What is needed -
Going through the data below, tally every line where the string "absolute" occurs, then give only the tally.

[Records for this exercise]

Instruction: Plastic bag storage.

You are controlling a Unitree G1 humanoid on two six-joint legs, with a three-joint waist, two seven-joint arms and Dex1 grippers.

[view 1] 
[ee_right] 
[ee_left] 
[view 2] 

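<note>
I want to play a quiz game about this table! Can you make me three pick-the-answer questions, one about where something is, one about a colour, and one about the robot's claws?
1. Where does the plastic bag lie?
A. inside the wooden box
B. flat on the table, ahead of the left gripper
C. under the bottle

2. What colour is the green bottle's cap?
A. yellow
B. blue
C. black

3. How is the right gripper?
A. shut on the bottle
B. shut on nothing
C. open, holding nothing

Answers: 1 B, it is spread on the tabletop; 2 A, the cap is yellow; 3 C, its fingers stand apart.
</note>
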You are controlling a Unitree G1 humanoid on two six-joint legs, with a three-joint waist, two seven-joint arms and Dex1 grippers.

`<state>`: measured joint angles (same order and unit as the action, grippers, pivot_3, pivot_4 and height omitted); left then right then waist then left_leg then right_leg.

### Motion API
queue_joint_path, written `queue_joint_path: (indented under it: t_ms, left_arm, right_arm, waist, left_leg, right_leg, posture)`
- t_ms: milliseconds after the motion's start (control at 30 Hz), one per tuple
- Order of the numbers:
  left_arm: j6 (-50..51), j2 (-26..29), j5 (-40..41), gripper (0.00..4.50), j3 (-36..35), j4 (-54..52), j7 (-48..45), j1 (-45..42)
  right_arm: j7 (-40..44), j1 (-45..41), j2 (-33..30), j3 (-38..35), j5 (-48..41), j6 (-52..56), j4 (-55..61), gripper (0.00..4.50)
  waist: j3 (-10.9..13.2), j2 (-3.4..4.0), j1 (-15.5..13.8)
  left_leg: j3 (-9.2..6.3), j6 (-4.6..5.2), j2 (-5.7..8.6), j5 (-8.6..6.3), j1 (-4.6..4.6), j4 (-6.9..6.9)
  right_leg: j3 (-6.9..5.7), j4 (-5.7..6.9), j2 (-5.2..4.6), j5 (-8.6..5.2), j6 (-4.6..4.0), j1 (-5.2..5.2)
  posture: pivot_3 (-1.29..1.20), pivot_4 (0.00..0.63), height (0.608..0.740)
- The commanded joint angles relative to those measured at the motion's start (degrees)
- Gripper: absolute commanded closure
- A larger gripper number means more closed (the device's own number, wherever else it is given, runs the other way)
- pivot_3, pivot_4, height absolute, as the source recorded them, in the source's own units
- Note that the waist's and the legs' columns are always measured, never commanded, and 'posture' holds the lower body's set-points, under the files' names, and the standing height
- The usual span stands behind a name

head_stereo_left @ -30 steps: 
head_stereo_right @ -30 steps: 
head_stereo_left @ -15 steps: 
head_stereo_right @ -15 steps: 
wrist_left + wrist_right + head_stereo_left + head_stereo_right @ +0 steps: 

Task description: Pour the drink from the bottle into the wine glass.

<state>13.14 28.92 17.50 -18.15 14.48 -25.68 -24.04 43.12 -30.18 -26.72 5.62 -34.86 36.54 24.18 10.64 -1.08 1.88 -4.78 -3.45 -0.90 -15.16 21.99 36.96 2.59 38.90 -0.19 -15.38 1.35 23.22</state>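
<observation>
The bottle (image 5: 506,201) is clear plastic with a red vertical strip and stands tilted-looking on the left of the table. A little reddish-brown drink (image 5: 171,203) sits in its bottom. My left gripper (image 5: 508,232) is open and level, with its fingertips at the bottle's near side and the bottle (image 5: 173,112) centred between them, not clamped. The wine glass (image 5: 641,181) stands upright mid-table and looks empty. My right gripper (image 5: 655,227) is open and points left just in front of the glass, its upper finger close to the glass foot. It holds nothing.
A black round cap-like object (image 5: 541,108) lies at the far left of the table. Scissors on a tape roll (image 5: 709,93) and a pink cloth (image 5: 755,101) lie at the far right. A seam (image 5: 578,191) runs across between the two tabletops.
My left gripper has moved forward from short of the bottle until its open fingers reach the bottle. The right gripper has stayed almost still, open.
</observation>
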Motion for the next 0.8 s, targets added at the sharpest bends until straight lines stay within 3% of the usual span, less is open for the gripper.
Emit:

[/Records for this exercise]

The completed task -
2